(EXERCISE DETAILS): Print the lines exactly. Start at the first line of the material below, end with the line that contains "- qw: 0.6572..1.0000", and skip all pictures.

Top of DATA SEGMENT

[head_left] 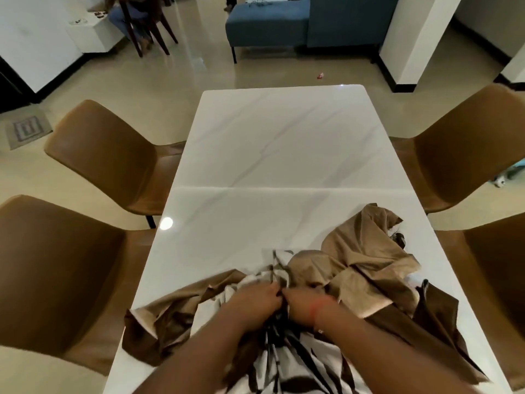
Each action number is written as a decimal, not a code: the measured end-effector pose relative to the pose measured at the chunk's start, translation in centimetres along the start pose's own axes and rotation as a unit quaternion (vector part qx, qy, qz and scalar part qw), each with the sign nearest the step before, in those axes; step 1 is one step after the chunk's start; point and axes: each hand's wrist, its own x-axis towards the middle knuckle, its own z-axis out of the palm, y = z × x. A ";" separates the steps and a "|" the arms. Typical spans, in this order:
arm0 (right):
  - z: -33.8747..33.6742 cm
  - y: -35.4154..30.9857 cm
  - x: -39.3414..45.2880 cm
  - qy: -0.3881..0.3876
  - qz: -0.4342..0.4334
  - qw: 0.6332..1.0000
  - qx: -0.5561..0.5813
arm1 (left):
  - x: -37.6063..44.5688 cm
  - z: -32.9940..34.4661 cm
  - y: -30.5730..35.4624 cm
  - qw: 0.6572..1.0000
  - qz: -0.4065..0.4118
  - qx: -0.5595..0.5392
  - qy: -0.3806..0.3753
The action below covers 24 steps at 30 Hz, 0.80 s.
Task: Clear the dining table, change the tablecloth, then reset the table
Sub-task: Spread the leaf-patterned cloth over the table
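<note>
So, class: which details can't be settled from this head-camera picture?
- Fingertips of left hand and right hand: buried in the tablecloth.
- Table near edge: covered by cloth and arms.
- Small red object on the floor: too small.

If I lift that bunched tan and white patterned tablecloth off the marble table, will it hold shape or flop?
The bunched tan and white patterned tablecloth will probably flop: it lies in loose folds. It likely slides easily on the glossy white marble table. Both hands gather it, so loose ends may trail.
</note>
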 end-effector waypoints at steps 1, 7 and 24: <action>-3.2 0.5 1.3 0.020 0.007 1.000 0.014 | 2.0 -0.4 -2.2 0.998 0.002 0.002 0.070; -22.0 5.8 5.8 0.421 0.092 0.892 0.136 | 10.3 -14.3 -12.0 0.892 -0.303 -0.044 0.333; 8.6 8.5 -3.0 0.353 0.090 0.931 -0.016 | -3.8 3.8 0.4 0.780 -0.488 -0.331 0.209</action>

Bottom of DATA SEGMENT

(EXERCISE RESPONSE):
[head_left] 
Each action number is written as a decimal, not a code: the measured end-effector pose relative to the pose measured at the chunk's start, translation in centimetres along the start pose's own axes and rotation as a unit quaternion (vector part qx, qy, qz and scalar part qw), each with the sign nearest the step before, in those axes; step 1 is one step after the chunk's start; point and axes: each hand's wrist, its own x-axis towards the middle knuckle, its own z-axis out of the palm, y = z × x. A ";" separates the steps and a "|" the arms. Typical spans, in this order:
arm0 (right):
  - z: -33.8747..33.6742 cm
  - y: -35.4154..30.9857 cm
  - x: -39.3414..45.2880 cm
  - qy: -0.3881..0.3876
  - qz: -0.4342..0.4334
  - qw: 0.6332..1.0000
  - qx: -0.5561..0.5813
arm1 (left):
  - x: -37.6063..44.5688 cm
  - z: -32.9940..34.4661 cm
  - y: -30.5730..35.4624 cm
  - qw: 0.6572..1.0000

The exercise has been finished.